OOM errors in streaming pipeline
See original GitHub issueScio version 0.4.7/0.5.0-beta1 Following Scio pipeline throws out of memory errors. Volume of traffic is about 65K/s. Increasing VM size/counts only delays the occurrence of the OOM errors.
c.customInput("Read From Pubsub", PubsubIO
.readMessages()
.withIdAttribute("id")
.withTimestampAttribute("ts")
.fromTopic("topic"))
.withFixedWindows(Duration.standardSeconds(2))
.filter(e => {
Try {
e.getName != null
}.getOrElse(false)
})
.map { e =>
val name = e.getName.toString
(name, 1L)
}
.sumByKey
.withWindow
.map(transformNameStreamsWithWindow)
def transformArtistStreamsWithWindow(nameStreams: ((String, Long), IntervalWindow)):
(ByteString, Iterable[Mutation]) = {
val ((name, streams), window) = nameStreams
val windowMillis = window.end().getMillis
val key = s"$ByteString:$windowMillis"
val mutation = Mutations.newSetCell(
familyName = FAMILY_NAME,
columnQualifier = COLUMN_QUALIFIER,
value = ByteString.copyFrom(Longs.toByteArray(streams))
)
(ByteString.copyFromUtf8(key), Iterable(mutation))
}
Java/Apache Beam version works fine
final PubsubIO.Read<PubsubMessage> pubsubRead = PubsubIO
.readMessages()
.withIdAttribute("id")
.withTimestampAttribute("ts")
.fromTopic("topic");
pipeline.apply("Read from", pubsubRead)
.apply("Window Fixed",
Window.into(FixedWindows.of(Duration.standardSeconds(2))))
.apply("Names", ParDo.of(new GetNames()))

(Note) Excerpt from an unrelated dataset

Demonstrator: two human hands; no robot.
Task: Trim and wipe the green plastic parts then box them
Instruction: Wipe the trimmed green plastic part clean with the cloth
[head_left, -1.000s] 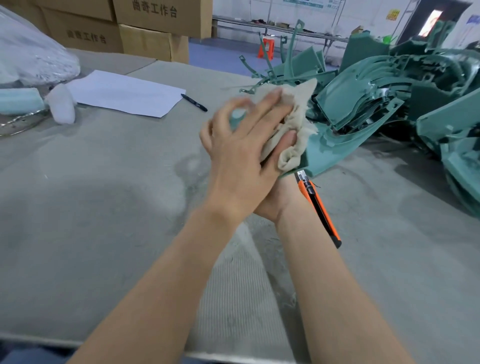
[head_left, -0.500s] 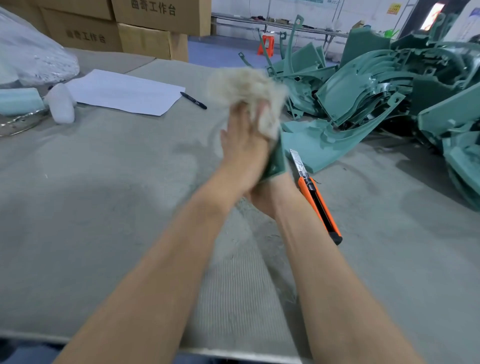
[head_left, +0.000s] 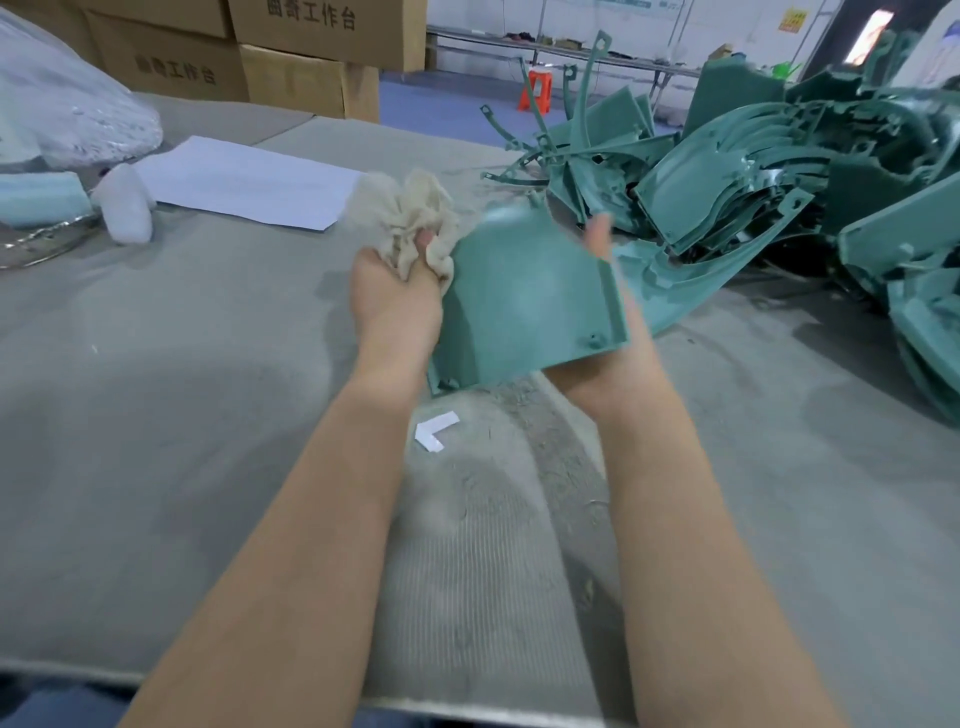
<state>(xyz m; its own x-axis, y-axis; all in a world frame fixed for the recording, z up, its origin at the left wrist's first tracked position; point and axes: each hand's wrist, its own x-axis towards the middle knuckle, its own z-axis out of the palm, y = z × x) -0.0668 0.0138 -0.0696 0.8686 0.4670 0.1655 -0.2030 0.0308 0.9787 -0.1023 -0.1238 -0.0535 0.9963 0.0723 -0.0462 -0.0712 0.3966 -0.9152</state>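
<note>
The left hand (head_left: 397, 306) bunches a crumpled beige cloth (head_left: 410, 213) in curled fingers (head_left: 423, 244), just beside the curved green plastic panel (head_left: 524, 291), ready to wipe. The right hand (head_left: 618, 364) carries that panel from beneath (fingers mostly hidden, grip unclear), face tilted up.

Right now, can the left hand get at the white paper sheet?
Probably yes. The paper sheet lies beyond and left of the left hand, only bare table between. Its fingers grip the rag, though, so picking it up means freeing them.
</note>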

.apply( Sum.<String>longsPerKey())
.apply(ParDo.of(new CreateMutation()));
private static class GetNames extends DoFn<EndSong, KV<String, Long>> {
private static final long serialVersionUID = 1;
@ProcessElement
public void processElement(ProcessContext c) {
final EName e = c.element();
if (e.getName() != null) {
final KV<String, Long> kv = KV.of(e.getName().toString(), 1L);
c.output(kv);
}
}
}
private static class CreateMutation extends DoFn<KV<String, Long>,KV<ByteString, Iterable<Mutation>> > {
private static final long serialVersionUID = 1;
@ProcessElement
public void process(ProcessContext c, BoundedWindow window) {
final long millis = window.maxTimestamp().getMillis();
final String key = c.element().getKey() + ":" + millis;
final Long value = c.element().getValue();
final Mutation mutation = Mutations.newSetCell(
FAMILY_NAME,
COLUMN_QUALIFIER,
ByteString.copyFrom(Longs.toByteArray(value)));
c.output(KV.<ByteString, Iterable<Mutation>>of(ByteString.copyFromUtf8(key),
ImmutableList.<Mutation>of(
mutation)));
}
}
To get heap dump run pipeline in DataFlow with this flag --dumpHeapOnOOM
. May have to run a few times to get the heap dump.
Looking at the logs for heap dump location:
jsonPayload: { job: "2018-02-20_15_01_56-4938495852979082999" logger: "com.google.cloud.dataflow.worker.StreamingDataflowWorker" message: "Execution of work for S0 for key cf5e9028c0d6445eb96d6c86bd3f71f6 failed with out-of-memory. Will not retry locally. Heap dump written to '/var/log/dataflow/heap_dump.hprof'." stage: "S0" thread: "316" work: "cf5e9028c0d6445eb96d6c86bd3f71f6-6846990601398222167" worker: "newrealease-test-02201501-d21b-harness-fbw5" }
Heap dump seem to show a lot KryoState objects.
Issue Analytics
- State:
- Created 6 years ago
- Comments:15 (9 by maintainers)
We’re using beam pipelines to handle our streaming cases at the moment. I can bump the version and try a scio pipe and let you know what happens.
Closing this now since it was fixed in #1143.